Monday, November 24, 2014

Tío Louie Reporta: PAOLA MENDOZA

HOLA is proud to present Tío Louie Reporta, where filmmaker and Executive Producer of Prime Latino Media, Louis Perego Moreno (also known as Tío Louie) interviews actors and multimedia-makers in the business.

In this edition, Tío Louie interviews filmmaker Paola Mendoza. The interview took place at the August edition of the Prime Latino Media Salón (presented by Tío Louie, HOLA and United Latino Professionals-New York) on Wednesday, August 20, 2014 at Meridian 23 Bar and Lounge in Manhattan's Chelsea neighborhood.
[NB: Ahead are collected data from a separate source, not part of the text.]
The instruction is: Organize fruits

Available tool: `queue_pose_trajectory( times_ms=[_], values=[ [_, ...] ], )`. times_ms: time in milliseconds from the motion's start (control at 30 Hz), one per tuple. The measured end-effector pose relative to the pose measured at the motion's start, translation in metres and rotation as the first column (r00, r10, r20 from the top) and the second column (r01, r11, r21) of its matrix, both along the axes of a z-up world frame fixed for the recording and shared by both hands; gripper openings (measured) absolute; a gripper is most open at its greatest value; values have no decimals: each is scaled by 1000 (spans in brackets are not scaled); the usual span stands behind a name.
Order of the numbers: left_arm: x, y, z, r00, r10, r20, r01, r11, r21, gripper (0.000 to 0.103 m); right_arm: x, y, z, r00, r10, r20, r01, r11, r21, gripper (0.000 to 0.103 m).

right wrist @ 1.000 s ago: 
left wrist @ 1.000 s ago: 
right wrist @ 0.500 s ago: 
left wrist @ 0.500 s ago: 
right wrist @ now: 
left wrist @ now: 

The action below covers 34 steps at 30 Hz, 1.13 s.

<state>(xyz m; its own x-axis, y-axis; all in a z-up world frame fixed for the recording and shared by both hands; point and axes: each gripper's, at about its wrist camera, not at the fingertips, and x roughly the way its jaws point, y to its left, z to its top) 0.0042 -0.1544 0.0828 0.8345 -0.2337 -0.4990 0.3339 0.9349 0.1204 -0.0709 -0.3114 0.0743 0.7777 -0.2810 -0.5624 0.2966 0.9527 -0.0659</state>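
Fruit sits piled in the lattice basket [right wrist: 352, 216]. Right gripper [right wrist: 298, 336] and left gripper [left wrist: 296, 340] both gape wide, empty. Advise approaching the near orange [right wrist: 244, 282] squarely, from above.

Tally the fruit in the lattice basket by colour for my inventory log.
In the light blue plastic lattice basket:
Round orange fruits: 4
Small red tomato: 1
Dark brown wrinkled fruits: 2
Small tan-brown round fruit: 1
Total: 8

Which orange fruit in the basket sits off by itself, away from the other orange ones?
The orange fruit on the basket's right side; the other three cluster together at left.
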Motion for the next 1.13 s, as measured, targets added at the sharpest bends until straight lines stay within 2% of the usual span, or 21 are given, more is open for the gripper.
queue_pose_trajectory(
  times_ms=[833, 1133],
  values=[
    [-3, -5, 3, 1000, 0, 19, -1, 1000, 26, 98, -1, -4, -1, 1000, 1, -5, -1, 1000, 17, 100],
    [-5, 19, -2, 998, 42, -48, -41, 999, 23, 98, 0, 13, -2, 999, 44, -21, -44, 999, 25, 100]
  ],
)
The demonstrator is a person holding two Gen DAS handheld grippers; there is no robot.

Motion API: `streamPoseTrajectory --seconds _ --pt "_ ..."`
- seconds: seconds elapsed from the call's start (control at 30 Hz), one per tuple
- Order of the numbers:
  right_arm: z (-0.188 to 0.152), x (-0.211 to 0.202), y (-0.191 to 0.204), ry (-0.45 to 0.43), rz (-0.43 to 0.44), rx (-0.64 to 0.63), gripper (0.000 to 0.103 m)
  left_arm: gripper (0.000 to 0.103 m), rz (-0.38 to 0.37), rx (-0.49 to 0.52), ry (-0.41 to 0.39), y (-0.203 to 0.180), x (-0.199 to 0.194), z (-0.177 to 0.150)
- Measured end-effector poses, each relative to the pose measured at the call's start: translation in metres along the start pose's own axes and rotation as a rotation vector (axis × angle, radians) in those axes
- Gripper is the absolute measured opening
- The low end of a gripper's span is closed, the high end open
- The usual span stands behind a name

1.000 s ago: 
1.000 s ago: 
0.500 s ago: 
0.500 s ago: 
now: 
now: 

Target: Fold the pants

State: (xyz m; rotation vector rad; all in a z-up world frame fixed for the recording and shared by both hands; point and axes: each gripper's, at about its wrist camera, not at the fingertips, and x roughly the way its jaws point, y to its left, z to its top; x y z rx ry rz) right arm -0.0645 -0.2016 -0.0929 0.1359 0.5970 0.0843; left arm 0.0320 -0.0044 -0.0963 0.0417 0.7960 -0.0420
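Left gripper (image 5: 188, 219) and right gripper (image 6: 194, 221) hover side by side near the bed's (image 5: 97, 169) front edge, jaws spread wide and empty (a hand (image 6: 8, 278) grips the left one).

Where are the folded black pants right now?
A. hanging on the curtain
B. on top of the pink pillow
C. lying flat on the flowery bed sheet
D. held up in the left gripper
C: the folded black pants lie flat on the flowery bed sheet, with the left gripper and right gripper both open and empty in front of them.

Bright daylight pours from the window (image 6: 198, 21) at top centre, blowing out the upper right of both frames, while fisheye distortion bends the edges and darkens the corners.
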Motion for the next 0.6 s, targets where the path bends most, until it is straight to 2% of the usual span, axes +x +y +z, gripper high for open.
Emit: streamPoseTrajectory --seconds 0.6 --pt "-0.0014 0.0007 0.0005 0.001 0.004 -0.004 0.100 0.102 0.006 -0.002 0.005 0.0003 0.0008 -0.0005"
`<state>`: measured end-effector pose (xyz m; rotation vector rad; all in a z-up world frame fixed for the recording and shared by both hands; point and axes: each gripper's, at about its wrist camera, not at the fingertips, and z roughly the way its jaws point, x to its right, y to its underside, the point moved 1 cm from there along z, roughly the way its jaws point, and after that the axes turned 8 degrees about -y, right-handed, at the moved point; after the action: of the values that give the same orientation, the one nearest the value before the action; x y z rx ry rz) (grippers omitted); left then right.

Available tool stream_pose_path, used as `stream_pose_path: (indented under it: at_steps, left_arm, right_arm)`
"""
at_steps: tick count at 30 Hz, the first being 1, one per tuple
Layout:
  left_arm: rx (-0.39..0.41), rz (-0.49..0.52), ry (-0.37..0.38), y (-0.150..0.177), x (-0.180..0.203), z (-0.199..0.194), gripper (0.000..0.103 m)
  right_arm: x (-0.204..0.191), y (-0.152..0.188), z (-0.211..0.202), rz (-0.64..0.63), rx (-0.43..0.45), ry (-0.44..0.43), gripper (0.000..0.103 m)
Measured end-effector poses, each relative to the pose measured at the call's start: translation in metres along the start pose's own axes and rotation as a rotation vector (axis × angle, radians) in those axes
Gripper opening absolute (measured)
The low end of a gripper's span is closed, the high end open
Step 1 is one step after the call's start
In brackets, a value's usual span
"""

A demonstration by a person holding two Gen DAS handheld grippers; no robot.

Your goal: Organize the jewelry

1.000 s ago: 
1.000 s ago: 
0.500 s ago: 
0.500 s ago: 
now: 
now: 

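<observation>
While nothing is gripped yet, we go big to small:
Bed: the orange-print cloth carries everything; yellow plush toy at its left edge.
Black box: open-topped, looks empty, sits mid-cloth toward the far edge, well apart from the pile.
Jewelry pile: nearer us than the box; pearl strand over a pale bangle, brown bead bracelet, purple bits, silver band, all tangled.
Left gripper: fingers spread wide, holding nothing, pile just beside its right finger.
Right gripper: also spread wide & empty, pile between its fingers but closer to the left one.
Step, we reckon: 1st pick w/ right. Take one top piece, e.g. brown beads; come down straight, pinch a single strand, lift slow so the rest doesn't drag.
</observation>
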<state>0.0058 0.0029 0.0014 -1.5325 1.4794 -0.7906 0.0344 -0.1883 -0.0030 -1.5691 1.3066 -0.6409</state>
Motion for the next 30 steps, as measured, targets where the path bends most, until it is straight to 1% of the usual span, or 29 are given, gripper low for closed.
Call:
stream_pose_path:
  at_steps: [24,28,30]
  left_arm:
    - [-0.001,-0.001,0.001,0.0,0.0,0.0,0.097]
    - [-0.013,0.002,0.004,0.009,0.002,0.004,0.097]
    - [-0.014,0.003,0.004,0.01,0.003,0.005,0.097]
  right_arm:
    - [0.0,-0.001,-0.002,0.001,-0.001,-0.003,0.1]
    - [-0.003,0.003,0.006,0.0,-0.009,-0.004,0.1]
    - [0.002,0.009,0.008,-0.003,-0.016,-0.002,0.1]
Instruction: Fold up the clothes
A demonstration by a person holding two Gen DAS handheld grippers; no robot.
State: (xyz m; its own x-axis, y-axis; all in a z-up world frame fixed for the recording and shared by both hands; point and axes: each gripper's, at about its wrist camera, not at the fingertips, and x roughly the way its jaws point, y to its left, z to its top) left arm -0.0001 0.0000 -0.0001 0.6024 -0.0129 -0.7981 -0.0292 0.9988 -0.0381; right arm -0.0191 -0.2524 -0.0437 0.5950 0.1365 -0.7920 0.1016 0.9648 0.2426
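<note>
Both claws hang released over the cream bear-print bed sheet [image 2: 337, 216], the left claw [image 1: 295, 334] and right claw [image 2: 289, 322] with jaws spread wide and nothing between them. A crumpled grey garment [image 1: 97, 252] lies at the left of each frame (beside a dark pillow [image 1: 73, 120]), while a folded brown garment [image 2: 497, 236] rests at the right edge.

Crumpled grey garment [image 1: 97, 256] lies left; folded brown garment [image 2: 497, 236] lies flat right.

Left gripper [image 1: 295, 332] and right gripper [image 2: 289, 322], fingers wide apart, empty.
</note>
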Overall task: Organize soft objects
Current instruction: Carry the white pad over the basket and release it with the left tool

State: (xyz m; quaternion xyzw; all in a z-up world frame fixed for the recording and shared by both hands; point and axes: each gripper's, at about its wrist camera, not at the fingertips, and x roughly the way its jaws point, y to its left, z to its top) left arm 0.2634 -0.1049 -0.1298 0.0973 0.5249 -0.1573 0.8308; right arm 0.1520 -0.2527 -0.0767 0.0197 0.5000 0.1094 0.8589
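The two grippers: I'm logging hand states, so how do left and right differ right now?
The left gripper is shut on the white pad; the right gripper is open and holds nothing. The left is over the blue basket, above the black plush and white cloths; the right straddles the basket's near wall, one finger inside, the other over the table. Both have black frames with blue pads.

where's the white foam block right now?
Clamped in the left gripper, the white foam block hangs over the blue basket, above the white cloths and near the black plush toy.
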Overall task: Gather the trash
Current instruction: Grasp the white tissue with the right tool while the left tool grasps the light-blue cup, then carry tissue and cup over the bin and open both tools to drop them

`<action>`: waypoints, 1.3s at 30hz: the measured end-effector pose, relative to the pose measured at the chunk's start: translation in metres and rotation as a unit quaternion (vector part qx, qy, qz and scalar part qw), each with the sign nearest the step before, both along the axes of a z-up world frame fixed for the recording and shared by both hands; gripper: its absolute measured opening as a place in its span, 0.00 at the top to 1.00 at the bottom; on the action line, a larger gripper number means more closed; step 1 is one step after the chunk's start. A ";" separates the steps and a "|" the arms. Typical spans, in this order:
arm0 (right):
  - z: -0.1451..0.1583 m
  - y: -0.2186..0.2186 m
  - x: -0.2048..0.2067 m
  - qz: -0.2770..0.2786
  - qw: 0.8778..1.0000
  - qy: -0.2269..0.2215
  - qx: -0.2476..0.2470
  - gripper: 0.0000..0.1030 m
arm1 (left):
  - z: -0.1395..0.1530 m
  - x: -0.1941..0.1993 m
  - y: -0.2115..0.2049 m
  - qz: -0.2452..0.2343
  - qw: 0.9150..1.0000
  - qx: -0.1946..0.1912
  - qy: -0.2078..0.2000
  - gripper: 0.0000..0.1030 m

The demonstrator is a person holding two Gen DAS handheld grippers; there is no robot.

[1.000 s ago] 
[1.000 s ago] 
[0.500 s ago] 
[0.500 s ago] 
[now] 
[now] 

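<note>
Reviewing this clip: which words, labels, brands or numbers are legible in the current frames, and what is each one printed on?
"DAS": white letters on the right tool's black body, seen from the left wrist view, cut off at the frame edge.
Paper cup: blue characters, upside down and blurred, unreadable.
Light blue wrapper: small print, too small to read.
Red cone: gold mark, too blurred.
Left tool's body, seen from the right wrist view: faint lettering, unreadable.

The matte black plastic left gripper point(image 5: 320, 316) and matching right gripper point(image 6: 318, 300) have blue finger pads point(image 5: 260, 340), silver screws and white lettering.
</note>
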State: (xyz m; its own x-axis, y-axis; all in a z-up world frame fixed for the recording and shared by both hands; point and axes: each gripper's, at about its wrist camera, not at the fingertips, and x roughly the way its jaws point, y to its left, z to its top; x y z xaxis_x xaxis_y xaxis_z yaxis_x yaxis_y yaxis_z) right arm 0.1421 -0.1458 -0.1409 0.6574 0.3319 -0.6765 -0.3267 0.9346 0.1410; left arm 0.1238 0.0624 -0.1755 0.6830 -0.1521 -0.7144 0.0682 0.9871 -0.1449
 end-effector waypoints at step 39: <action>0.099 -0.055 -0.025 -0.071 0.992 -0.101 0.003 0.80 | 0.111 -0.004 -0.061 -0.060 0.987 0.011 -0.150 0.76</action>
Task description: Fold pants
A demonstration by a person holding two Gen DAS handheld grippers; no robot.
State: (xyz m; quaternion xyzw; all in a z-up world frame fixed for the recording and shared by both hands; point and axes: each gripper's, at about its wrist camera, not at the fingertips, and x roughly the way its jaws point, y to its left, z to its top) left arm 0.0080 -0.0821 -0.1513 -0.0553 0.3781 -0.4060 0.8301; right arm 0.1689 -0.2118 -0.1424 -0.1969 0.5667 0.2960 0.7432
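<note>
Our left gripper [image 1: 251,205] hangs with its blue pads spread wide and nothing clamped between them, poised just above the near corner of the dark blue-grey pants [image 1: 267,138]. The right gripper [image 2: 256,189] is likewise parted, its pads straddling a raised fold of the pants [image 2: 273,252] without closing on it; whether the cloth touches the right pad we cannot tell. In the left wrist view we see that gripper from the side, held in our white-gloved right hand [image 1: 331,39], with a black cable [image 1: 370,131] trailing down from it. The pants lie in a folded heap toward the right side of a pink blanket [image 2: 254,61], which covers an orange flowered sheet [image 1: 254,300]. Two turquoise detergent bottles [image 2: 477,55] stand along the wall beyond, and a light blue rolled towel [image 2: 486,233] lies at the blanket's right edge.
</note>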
​​Paola Mendoza has directed both short and feature length films– Entre nosHalf of HerAutumn's Eyes and La Toma– that have been embraced by film festivals around the world: Toronto International Film Festival, Berlinale, Tribeca Film Festival, Full Frame, South by Southwest. She has starred in many critically acclaimed films, Sangre de mi sangre (Jury Award, Sundance Film Festival), Entre nos (Honorable Mention, Tribeca Film Festival), and On The Outs (Toronto FIlm Festival). She has recently finished writing her first novel, entitled The Ones Who Don't Stay, which was published by Penguin Books in the summer of 2013.

Tío Louie Reporta

 On the heels of President Obama’s Executive Order on immigration reform we are drawn to highlight and celebrate the work of a lady who graced a PRIME LATINO MEDIA Salón focusing on Dreamers and feature her compelling short and very persuasive public service announcement, Broken Tail Lights, starring Cuban-American actress Jamie-Lynn Sigler (Meadow Soprano on "The Sopranos") playing the role of a young undocumented immigrant mother. The plight of Dreamers begs the question: how can a child brought to the USA without papers who grows up loving this country, like any counterpart born here, risk being deported to a land they know not all because of a lack in legal immigration U.S. status? Meet Colombian-born Paola Mendoza who tackles myriad social issues and confronts them head on using the power of media to get her messages across for social enlightenment and change.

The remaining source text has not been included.